Clay-foundation / model

The Clay Foundation Model (in development)
https://clay-foundation.github.io/model/
Apache License 2.0
243 stars 25 forks source link

Obtain patch level metadata (e.g. geospatial bounds and cloud cover), save and demo DEP use case (sim search) #172

Closed lillythomas closed 3 months ago

lillythomas commented 4 months ago

This PR will work towards a demonstration of how to obtain patch level embeddings and write them to GeoParquet files to run similarity search with.

Main tasks that need to be done:

Reference tickets: #168 #140

lillythomas commented 4 months ago

The notebook docs/tutorial_digital_earth_pacific_patch_level.ipynb walks through an example of:

@weiji14 @yellowcap ready for when you have time to review.

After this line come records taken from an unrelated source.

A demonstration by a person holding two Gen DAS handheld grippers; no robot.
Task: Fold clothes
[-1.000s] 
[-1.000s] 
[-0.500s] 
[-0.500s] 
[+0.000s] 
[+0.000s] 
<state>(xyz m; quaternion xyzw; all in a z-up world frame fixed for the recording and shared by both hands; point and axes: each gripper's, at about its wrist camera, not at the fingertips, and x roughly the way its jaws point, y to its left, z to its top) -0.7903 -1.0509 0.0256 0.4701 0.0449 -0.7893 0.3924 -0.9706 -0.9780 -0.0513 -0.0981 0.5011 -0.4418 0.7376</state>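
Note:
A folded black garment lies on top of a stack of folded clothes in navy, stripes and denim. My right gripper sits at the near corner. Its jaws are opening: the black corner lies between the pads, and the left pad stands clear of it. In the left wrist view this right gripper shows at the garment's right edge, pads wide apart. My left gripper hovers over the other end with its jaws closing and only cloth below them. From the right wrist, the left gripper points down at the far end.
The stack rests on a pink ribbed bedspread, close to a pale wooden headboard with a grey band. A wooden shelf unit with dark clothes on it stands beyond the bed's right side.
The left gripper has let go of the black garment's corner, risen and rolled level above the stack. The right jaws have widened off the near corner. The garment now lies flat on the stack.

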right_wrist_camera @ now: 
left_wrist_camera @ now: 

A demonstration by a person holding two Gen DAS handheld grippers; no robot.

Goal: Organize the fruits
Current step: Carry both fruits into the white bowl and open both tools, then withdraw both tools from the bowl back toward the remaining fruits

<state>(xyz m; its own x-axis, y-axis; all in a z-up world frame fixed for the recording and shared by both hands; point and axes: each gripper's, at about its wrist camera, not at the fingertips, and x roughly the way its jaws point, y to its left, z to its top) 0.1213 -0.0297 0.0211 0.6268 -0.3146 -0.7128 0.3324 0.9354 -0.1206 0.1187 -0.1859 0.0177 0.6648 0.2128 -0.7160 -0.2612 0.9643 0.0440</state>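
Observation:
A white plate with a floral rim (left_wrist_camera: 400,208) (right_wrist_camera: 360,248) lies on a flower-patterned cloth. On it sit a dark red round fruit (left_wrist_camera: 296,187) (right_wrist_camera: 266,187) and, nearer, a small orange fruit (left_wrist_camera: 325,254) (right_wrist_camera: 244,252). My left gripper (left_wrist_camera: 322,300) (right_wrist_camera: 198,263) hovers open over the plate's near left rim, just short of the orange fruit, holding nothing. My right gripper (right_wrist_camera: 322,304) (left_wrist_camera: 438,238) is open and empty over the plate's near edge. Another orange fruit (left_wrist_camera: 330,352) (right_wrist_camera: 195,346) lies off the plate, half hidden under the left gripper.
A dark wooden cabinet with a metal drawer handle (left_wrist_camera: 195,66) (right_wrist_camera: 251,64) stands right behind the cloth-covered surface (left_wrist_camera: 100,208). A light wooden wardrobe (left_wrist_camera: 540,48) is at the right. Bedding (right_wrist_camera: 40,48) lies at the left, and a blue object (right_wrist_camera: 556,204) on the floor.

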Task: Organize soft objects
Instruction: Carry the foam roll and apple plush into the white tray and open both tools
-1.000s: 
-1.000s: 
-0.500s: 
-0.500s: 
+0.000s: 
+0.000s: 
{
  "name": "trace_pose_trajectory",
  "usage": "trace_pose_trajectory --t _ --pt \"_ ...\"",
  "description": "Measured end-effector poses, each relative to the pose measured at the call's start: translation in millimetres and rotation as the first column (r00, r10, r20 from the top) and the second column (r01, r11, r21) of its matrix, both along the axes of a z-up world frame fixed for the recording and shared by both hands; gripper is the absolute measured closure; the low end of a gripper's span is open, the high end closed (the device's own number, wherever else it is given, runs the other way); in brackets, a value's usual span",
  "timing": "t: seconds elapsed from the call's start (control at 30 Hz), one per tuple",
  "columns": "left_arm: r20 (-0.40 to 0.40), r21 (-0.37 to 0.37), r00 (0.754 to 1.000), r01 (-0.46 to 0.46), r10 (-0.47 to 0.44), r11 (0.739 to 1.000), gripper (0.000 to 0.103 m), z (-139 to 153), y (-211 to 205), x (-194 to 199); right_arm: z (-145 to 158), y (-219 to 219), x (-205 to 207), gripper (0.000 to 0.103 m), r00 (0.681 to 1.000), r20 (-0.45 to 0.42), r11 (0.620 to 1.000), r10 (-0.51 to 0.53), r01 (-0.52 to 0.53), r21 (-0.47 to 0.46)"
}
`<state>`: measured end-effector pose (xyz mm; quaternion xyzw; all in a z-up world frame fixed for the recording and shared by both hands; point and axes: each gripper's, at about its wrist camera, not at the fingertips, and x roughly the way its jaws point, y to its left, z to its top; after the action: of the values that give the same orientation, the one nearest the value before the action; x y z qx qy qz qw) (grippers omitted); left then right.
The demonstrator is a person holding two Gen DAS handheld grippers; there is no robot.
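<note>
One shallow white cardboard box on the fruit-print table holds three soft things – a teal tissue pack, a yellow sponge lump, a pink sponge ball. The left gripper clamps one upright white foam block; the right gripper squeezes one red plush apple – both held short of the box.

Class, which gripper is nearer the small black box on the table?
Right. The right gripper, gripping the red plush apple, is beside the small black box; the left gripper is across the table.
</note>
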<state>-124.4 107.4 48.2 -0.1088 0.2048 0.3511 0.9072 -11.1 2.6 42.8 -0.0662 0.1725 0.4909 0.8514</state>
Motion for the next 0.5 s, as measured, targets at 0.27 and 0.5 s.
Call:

weiji14 commented 4 months ago

Thanks @lillythomas! I haven't looked too closely yet, but would it be possible to show where the similarity search results are located? Maybe something like showing the bounding boxes of all the patches on a map, and also overlay where the original quarry points are.

lillythomas commented 3 months ago

Thanks @lillythomas! I haven't looked too closely yet, but would it be possible to show where the similarity search results are located? Maybe something like showing the bounding boxes of all the patches on a map, and also overlay where the original quarry points are.

Yes! Great idea. Working on this tomorrow.

lillythomas commented 3 months ago

@weiji14 @yellowcap when you have a moment, this could use another review before merging.

lillythomas commented 3 months ago

Yes @weiji14 @yellowcap I didn't intend to suggest that we would use the derived cloud percentages to filter the embedding results obtained from cloud-free DEP composite, just that the two leveraged some similar things (i.e. AOI) and the initial ask for patch-level metadata https://github.com/Clay-foundation/model/issues/168 was unified so I sought to consolidate.

I guess indeed if we want this to be a sensible consolidation, we could demonstrate this without the cloud-free composite or I can just re-separate the PRs. Whatever is swiftest and most useful. I'll address some of the other comments from Wei Ji first then comment on which of the two directions we go with as far as the above is concerned.

lillythomas commented 3 months ago

Re-separated into different tutorials / PRs. See https://github.com/Clay-foundation/model/pull/184 for the cloud cover tutorial.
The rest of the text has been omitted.